Las personas que mas fuertes pensabas que era, ahora resulta que son las más débiles. Los que pensabas que se iban a quedar mucho tiempo, un día, sin más, desaparecen. Y con ellos, todos los recuerdos. Las risas, los lloros, los momentos malos y los buenos... Y dios, como duele.
Un día te despiertas y miras a tu alrededor y la mitad de gente se ha ido. Tanto amigos, como familiares. Y no veas como jode.
Y principalmente escribo esto pensando en él, en mi abuelo, y en todo lo que le hecho de menos.

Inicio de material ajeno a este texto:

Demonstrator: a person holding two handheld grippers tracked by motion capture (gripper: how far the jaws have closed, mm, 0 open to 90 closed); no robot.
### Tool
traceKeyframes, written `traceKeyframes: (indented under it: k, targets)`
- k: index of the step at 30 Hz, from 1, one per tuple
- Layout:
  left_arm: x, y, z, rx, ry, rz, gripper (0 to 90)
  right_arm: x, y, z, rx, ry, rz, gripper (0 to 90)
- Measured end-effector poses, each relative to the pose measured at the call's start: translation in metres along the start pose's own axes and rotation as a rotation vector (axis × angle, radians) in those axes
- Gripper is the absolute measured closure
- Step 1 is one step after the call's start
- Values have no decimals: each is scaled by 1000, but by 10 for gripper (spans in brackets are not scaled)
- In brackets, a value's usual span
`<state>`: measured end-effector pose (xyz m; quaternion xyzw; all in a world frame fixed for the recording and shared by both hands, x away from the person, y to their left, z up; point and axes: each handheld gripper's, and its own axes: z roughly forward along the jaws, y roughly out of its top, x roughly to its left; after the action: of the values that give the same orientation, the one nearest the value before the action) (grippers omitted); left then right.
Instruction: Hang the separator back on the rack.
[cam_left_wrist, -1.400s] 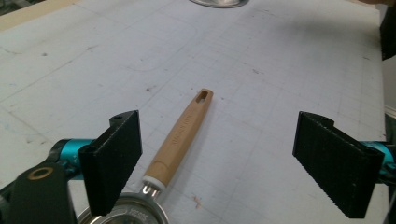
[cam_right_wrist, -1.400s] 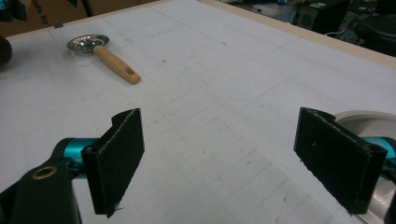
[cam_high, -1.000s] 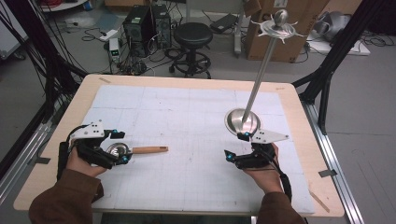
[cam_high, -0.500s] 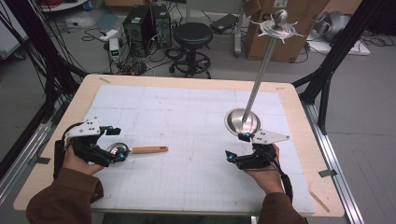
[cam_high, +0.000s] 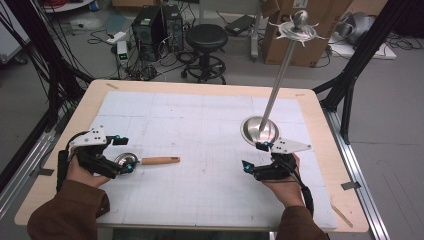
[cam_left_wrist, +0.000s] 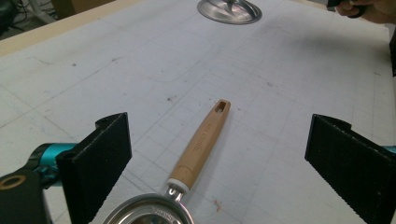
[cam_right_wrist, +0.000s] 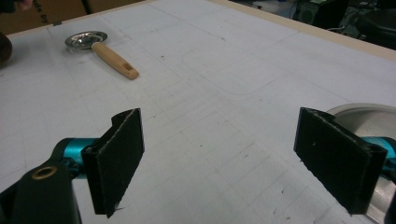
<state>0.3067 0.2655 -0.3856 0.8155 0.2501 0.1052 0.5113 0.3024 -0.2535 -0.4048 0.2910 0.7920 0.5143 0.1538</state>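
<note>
A small metal ladle with a wooden handle (cam_high: 159, 160) lies on the white mat at the left, its bowl (cam_high: 125, 160) toward my left hand. My left gripper (cam_high: 124, 154) is open, its jaws standing on either side of the bowl. In the left gripper view the handle (cam_left_wrist: 201, 142) points away between the jaws of the left gripper (cam_left_wrist: 219, 158). A metal stand with a round base (cam_high: 259, 131) and a tall pole (cam_high: 277, 82) rises at the right. My right gripper (cam_high: 253, 156) is open just in front of that base, holding nothing.
The stand's pole ends in a hooked disc (cam_high: 298, 30) high over the table's far edge. In the right gripper view the ladle (cam_right_wrist: 109, 55) lies far off and the stand base (cam_right_wrist: 369, 116) sits behind the right jaw. A stool (cam_high: 206, 37) and boxes stand beyond the table.
My left hand has shifted very slightly to the left. The ladle, the stand and the right gripper have stayed where they were.
</note>
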Motion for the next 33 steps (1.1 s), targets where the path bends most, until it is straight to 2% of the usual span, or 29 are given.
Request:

No os podéis hacer un idea, de como echo de menos esos 'y que guapa es mi niña' y entrar a su casa y verle ahí sentado, riéndose, como siempre. Dios mío es que no puedo. Es que yo ya no sé como seguir sin él. Yo ya no sé ni quien soy, ni que hago ni por que lo hago. Yo ya he llegado a mi límite. Y lo que duele es ver que, después de cuatro años, que pensaba que lo tenía más que superado, no lo tengo superado. Ni siquiera un poco. Y creo que prefiero que sea así. Si no sería como olvidarle, y creo que nunca podré olvidar a alguien que ha significado algo tan grande para mi. No sería lógico hacerlo.
No sé por qué estoy escribiendo esto, ni porqué lo escribo aquí, ni porqué nada, no me entiendo hoy. No quiero entenderme hoy, bueno, ni hoy ni nunca, pero todo humano necesita desahogarse, y más cuando lleva tanto tiempo callándose todo.
Creo que yo ya he llegado a mi límite. No pensaba que esto pasaría tan pronto. Ni ahora, pero ha pasado.